Copy exactly the lines from the start of the data below through the one that carries "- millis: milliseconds", and only those.

━━━ Data for this task

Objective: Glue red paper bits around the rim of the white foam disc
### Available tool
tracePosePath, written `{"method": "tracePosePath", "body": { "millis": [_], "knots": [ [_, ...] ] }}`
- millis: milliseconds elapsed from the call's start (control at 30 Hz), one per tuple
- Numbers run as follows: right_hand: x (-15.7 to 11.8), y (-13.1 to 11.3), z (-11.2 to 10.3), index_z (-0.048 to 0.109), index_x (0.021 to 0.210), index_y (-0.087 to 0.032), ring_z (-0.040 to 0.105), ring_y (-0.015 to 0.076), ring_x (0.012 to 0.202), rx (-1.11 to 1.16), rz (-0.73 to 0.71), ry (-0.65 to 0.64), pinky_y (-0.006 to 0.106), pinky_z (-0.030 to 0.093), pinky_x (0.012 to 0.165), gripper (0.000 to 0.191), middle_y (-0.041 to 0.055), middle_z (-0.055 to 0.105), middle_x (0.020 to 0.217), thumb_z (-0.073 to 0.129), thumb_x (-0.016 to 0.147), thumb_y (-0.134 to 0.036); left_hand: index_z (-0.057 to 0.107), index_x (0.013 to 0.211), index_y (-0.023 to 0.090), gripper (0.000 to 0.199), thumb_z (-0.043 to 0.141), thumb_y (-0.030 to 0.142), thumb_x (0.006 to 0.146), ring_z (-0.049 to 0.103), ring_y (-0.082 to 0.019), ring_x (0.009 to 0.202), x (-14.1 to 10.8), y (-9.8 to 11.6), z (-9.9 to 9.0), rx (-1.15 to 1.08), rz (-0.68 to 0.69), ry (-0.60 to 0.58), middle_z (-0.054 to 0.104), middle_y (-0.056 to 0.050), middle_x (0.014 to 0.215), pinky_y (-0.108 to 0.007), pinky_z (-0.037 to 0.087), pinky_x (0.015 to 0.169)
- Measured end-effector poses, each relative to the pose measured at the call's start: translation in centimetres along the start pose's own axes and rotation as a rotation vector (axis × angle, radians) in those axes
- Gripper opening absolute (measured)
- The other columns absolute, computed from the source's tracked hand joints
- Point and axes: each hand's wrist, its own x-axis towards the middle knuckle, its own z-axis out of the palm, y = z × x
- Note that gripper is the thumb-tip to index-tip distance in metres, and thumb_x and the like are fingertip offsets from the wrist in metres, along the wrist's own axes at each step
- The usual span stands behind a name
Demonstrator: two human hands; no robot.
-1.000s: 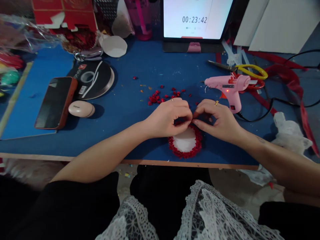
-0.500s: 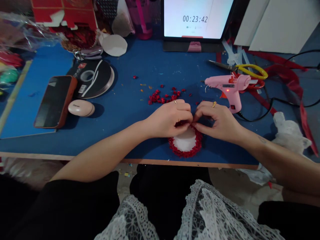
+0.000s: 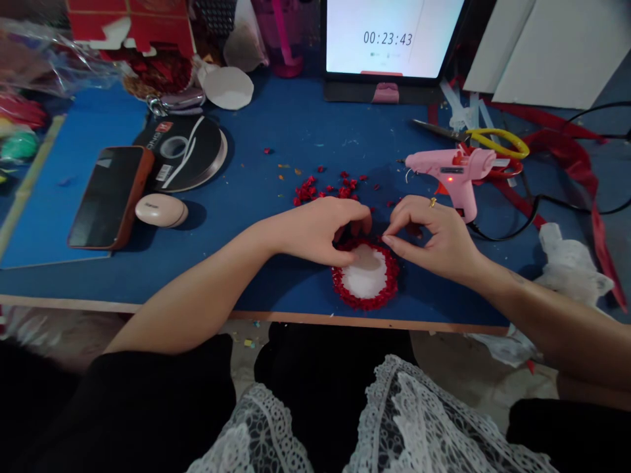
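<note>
A round white disc (image 3: 363, 279) with a frilly rim of red bits (image 3: 371, 304) lies near the table's front edge. My left hand (image 3: 328, 226) is over its upper left side, fingers curved and apart from the thumb. That thumb reaches over the rim, though I cannot tell whether it presses on it. At the disc's upper right, my right hand (image 3: 428, 233) has thumb and forefinger pinched together; what they hold, if anything, is too small to name. Beyond my left hand lies a scatter of small red pieces (image 3: 306, 190).
Right of centre are a pink glue gun (image 3: 451, 165) with a lit red light and yellow-handled scissors (image 3: 497, 140). A phone (image 3: 107, 197), a pale rounded case (image 3: 162, 210) and a ribbon spool (image 3: 185, 154) lie left. A tablet (image 3: 387, 39) stands at the back.
My hands have moved apart from where their fingertips met at the disc's top edge. The left fingers have opened and shifted left; the right hand has moved slightly right, still pinched.
</note>
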Motion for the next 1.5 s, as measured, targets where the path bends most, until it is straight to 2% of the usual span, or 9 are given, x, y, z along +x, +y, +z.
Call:
{"method": "tracePosePath", "body": {
  "millis": [233,500,967,1500],
  "knots": [
    [0.0,0.0,0.1,0.060,0.077,-0.022,0.056,0.0153,0.073,-0.001,-0.012,0.012,0.031,0.042,0.062,0.011,0.0013,0.062,0.077,0.065,0.081,-0.014,0.061,0.093,0.014,0.025,0.069,0.017,0.069,0.054,-0.013,0.069,0.1,1.0,0.8,0.097,-0.067,0.000,0.060,-0.002,0.081,-0.023,0.037,0.060],
    [-0.1,-0.1,0.7,0.060,0.075,-0.020,0.058,0.0150,0.072,-0.042,-0.027,-0.032,0.030,0.043,0.065,0.010,0.0009,0.062,0.075,0.065,0.081,-0.013,0.060,0.086,0.014,0.020,0.068,0.018,0.068,0.052,-0.012,0.066,0.4,1.4,1.7,0.059,-0.163,0.074,0.058,-0.001,0.080,-0.023,0.036,0.060],
    [0.0,0.4,1.7,0.058,0.072,-0.018,0.059,0.0142,0.069,-0.153,-0.034,-0.030,0.026,0.043,0.061,0.009,0.0013,0.062,0.073,0.063,0.077,-0.012,0.053,0.080,0.015,0.016,0.067,0.021,0.072,0.049,-0.012,0.068,0.7,1.4,1.8,0.082,-0.157,0.020,0.053,0.000,0.078,-0.023,0.034,0.061],
    [-0.2,0.1,1.8,0.060,0.077,-0.018,0.063,0.0208,0.079,-0.367,-0.023,-0.081,0.033,0.046,0.070,0.003,0.0045,0.066,0.081,0.060,0.078,-0.015,0.052,0.078,0.016,0.016,0.066,0.021,0.072,0.050,-0.013,0.069,0.7,1.4,1.8,0.093,-0.145,0.011,0.053,0.000,0.076,-0.023,0.034,0.061]
  ]
}}
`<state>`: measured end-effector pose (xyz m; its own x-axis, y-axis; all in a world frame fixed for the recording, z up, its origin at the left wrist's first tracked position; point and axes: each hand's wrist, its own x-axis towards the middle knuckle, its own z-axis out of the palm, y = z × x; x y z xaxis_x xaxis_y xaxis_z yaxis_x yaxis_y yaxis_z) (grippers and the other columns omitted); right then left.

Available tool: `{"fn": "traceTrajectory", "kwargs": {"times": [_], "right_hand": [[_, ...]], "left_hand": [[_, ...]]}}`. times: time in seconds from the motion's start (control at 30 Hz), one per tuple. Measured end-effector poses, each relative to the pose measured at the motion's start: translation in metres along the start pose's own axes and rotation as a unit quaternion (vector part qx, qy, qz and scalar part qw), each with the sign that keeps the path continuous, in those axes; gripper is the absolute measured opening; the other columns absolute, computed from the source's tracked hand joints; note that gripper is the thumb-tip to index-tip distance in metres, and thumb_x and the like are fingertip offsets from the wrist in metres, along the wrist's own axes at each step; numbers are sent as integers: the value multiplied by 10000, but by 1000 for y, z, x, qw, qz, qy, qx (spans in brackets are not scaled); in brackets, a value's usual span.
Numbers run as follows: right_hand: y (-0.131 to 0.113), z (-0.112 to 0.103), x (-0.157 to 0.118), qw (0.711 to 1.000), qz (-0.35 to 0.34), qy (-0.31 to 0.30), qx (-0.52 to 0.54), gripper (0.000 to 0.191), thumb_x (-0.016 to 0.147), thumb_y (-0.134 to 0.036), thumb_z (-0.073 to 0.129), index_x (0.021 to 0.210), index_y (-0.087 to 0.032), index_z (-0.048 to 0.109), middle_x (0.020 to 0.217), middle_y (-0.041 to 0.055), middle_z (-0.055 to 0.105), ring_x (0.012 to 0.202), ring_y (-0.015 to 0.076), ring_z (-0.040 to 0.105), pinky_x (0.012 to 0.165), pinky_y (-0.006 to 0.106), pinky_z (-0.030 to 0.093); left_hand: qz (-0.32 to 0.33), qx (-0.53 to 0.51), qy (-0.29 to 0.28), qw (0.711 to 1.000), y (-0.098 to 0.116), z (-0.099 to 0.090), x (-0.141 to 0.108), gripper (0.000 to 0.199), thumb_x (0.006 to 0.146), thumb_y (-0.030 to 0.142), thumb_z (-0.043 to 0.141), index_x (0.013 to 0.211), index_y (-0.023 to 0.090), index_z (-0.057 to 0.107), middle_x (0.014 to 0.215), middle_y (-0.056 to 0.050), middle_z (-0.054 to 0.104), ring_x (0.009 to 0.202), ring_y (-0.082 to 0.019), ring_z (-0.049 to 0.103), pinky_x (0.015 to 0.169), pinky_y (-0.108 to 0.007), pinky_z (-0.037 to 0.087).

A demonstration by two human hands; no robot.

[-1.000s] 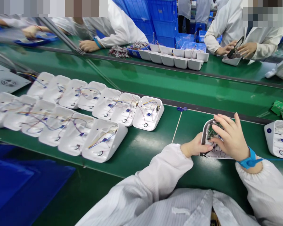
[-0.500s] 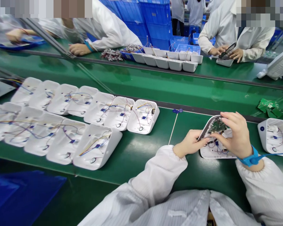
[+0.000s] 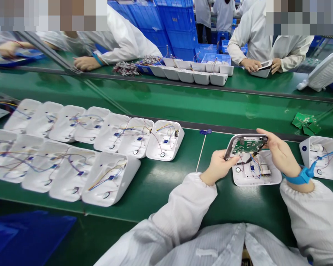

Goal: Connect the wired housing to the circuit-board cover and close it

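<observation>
My left hand (image 3: 220,165) grips the left edge of a dark-rimmed cover panel with a green circuit board (image 3: 247,145) on its inner side. At the panel's right end, my right hand (image 3: 280,151) has its fingers around the edge, partly hidden behind it. The panel is tilted up over the back of an open white plastic housing (image 3: 274,178) standing on the green bench. Inside that housing are wires, a small blue connector (image 3: 252,168) and a round black-and-white part (image 3: 238,170). A blue wrist strap (image 3: 299,178) circles my right wrist.
Two rows of similar white housings (image 3: 111,192) with wires stand at left. Another housing (image 3: 320,171) is at right. Green circuit boards (image 3: 305,123) lie beyond the dark rail. Across the bench, co-workers handle parts near white housings (image 3: 218,79) and stacked blue crates (image 3: 180,33).
The panel has turned so its board side shows more plainly. My right hand has moved from over the board to the panel's right edge, uncovering the housing's inside.
</observation>
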<state>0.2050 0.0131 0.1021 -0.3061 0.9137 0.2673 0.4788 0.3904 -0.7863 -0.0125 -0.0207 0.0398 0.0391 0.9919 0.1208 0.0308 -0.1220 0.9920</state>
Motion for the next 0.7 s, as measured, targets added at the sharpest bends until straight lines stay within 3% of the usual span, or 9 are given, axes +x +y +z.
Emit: {"fn": "traceTrajectory", "kwargs": {"times": [0.1, 0.17, 0.23, 0.3, 0.37, 0.47, 0.53, 0.63, 0.7], "right_hand": [[-3, -1, 0, 995, -13, -91, 41, 494, 904, -594, 543, 1188, -199, 628, 1103, 98, 714, 966, 269, 688, 835, 416, 573], [-7, 0, -1, 996, -18, -86, 14, 391, 832, -514, 679, 1068, -203, 660, 982, 72, 731, 884, 254, 694, 783, 385, 576], [-11, 1, -1, 997, -56, -54, -18, 237, 869, -420, 636, 970, -212, 685, 922, 58, 734, 847, 231, 691, 771, 368, 565], [-13, 3, 0, 988, -138, -43, -57, 217, 927, -323, 513, 940, -229, 708, 937, 55, 740, 887, 216, 687, 813, 375, 543], [-13, 5, 1, 966, -223, -39, -126, 295, 950, -224, 427, 966, -249, 721, 966, 51, 746, 929, 206, 675, 834, 385, 510], [-14, 10, 1, 924, -287, -44, -249, 321, 976, -158, 419, 1031, -278, 713, 1000, 34, 746, 937, 210, 645, 798, 396, 458], [-18, 17, -2, 907, -294, -68, -293, 286, 993, -176, 439, 1049, -279, 701, 1012, 32, 740, 944, 221, 626, 781, 406, 436], [-30, 29, -9, 890, -298, -120, -323, 282, 1004, -194, 430, 1000, -248, 707, 981, 45, 736, 914, 231, 618, 754, 416, 430], [-37, 32, -10, 873, -315, -142, -344, 320, 1007, -172, 400, 972, -238, 711, 967, 41, 738, 915, 229, 621, 762, 417, 437]], "left_hand": [[5, 4, -2, 1000, 0, -1, 1, 312, 734, 404, 771, 634, 116, 702, 635, -44, 674, 628, -182, 623, 597, -292, 501], [41, 4, -23, 999, 1, -3, 4, 262, 755, 376, 759, 686, 126, 729, 694, -55, 711, 675, -203, 660, 647, -318, 533], [105, 4, -65, 992, 1, -10, 11, 187, 784, 312, 732, 880, 154, 765, 935, -90, 757, 897, -249, 699, 836, -383, 553], [154, 5, -117, 981, -2, -20, 20, 382, 785, 250, 718, 1163, 206, 700, 1295, -117, 651, 1233, -286, 584, 1067, -448, 446], [150, -23, -151, 977, -6, -31, 27, 557, 794, 259, 694, 1339, 245, 575, 1503, -112, 461, 1411, -299, 403, 1160, -476, 339], [110, -75, -176, 975, -12, -39, 29, 552, 870, 376, 577, 1403, 257, 503, 1541, -94, 409, 1442, -320, 346, 1188, -511, 283], [96, -15, -204, 974, -11, -35, 23, 572, 889, 448, 541, 1417, 235, 487, 1529, -106, 424, 1440, -342, 339, 1205, -545, 221], [80, 133, -225, 962, -3, -20, 11, 927, 741, 512, 734, 1507, 192, 322, 1578, -167, 310, 1474, -401, 219, 1199, -593, 172], [83, 168, -220, 957, 2, -11, 5, 1120, 666, 458, 805, 1548, 192, 167, 1582, -190, 268, 1470, -403, 210, 1188, -588, 203]]}}
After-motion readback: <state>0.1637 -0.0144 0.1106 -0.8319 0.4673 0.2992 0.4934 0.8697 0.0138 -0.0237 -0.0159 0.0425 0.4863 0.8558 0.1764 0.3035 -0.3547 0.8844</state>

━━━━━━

__Output below__
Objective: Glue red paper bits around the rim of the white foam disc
### Available tool
tracePosePath, written `{"method": "tracePosePath", "body": { "millis": [_], "knots": [ [_, ...] ] }}`
- millis: milliseconds elapsed from the call's start (control at 30 Hz), one per tuple

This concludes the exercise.